When asked about the conversation, Graham declined to comment.
“I respect Col. Ellis’ privacy and will not discuss the specifics of any conversations I had with her,” he said.
Ellis’ case is part of a larger conflict unfolding within the Air Force as it arrives at Tuesday’s mandatory deadline for active-duty airmen to be vaccinated against COVID-19. The deadline for Air National Guard and Air Force Reserve members is Dec. 2, and while 96.2% of the active-duty and 92.8% of the total force had at least one shot as of Oct. 18, that still leaves up to 12,500 active-duty airmen who may face possible dismissal from the service as of Tuesday.
Those unvaccinated airmen will be “in violation of a lawful order and subject to discipline under Article 92 of the Uniform Code of Military Justice,” the Air Force wrote in a news release.

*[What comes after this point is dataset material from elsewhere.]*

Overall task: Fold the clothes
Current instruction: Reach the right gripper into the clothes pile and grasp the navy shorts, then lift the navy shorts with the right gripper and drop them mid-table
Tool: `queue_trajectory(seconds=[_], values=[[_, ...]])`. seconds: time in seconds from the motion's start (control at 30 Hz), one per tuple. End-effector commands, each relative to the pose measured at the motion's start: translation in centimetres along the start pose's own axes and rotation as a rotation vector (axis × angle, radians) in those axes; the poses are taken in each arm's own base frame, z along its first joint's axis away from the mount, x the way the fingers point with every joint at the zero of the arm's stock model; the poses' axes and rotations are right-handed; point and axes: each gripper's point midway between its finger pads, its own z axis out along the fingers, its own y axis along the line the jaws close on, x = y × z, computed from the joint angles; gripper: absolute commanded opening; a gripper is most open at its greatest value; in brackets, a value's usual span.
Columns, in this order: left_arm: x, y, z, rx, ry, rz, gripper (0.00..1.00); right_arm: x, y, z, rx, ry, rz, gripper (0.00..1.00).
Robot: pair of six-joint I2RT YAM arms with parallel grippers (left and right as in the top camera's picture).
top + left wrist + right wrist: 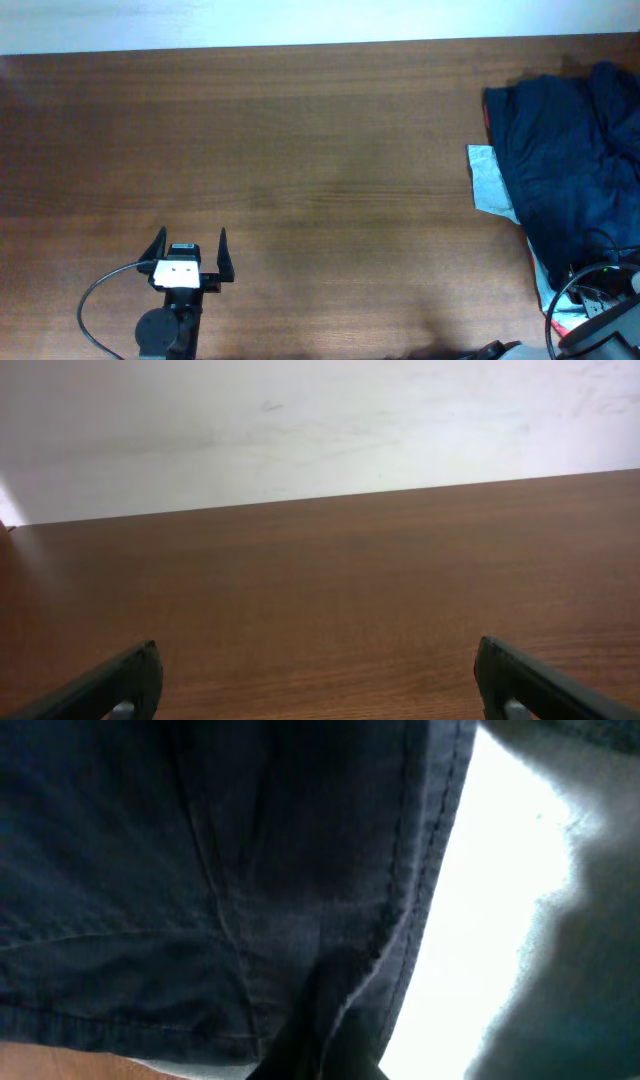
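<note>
right gripper point(318, 1055) closed tight on a stitched edge of the dark navy blue woven shorts point(560, 170)
drag them slowly onto the brown wooden table point(320, 150); the left gripper point(191, 240) gapes wide, holding nothing.

**One camera above, two on the wrists**

The overhead view looks straight down on the brown wood-grain table point(300, 180) from well off, with the white wall point(300, 20) along the table's far edge. The left wrist view sits low over that table and faces its far edge and the wall, its black fingertips point(125, 682) at the bottom corners. The right wrist view sits right up against the dark navy blue woven shorts point(200, 870), which the overhead view shows heaped at the table's right end.
</note>
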Motion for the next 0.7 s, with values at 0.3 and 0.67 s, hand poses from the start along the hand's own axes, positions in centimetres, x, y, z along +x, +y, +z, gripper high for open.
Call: queue_trajectory(seconds=[0.3, 0.67], values=[[0.2, 0.0, 0.0, -0.001, 0.000, 0.020, 0.99, 1.0, 8.9, -7.7, -0.119, -0.114, -0.280, 0.04], [0.2, 0.0, 0.0, -0.001, 0.000, 0.020, 0.99, 11.5, 19.3, -13.6, -0.288, -0.127, -0.594, 0.04]])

The service even kicked out nearly 40 basic military and technical trainees for refusing the vaccine. While the branch has a religious and medical exemption process like the one Ellis applied for, observers argue that the process is set up to drive waiver recipients out.
For example, if an airman is classified as non-deployable because they are not vaccinated, and if they are considered non-deployable for more than a year, the airman would be evaluated to be administratively or medically separated, the Air Force explains on its COVID-19 website. Pentagon spokesman John Kirby said the number of service members who have a waiver is “very, very small.”
It could be a challenge for some service members to acquire religious exemptions, Butch Bracknell, a retired Marine lieutenant colonel who served as a legal advisor for the 1st Marine Division, told Task & Purpose in August. He explained that any request for a religious exemption would go through rigorous scrutiny to determine if the religion in question is legitimate and why a service member’s faith is opposed to this particular vaccine.
“Did you also not take the smallpox vaccine?” Bracknell said. “Did you also not take the Hep B? Show when you’ve been opposed to this in the past and how did this all of a sudden become a part of your closely held religious belief. Is it limited to this vaccine? Because if it’s limited to this vaccine, that’s a bad argument, right.”
Earlier in August, Anthony Kuhn, a managing partner at the Tully Rinckey law firm, told Task & Purpose that commanders have several options for dealing with troops who refuse the vaccine, including issuing them a letter of reprimand or taking other administrative action; using nonjudicial punishment to push them to get vaccinated; referring troops to an administrative separation board for failure to obey an order; or even referring service members to courts-martial, as happened in the past when troops refused to get vaccinated for anthrax, Kuhn said.
Still, Kuhn hoped commanders would take a compassionate approach if any of their subordinates refused the COVID-19 vaccine.
“I would hope that those leaders are stronger leaders and instead of trying to make an example out of somebody that they would actually have some empathy and push the administrative response, but we know that is not always going to be the case,” he continued. “Some people will be court-martialed.”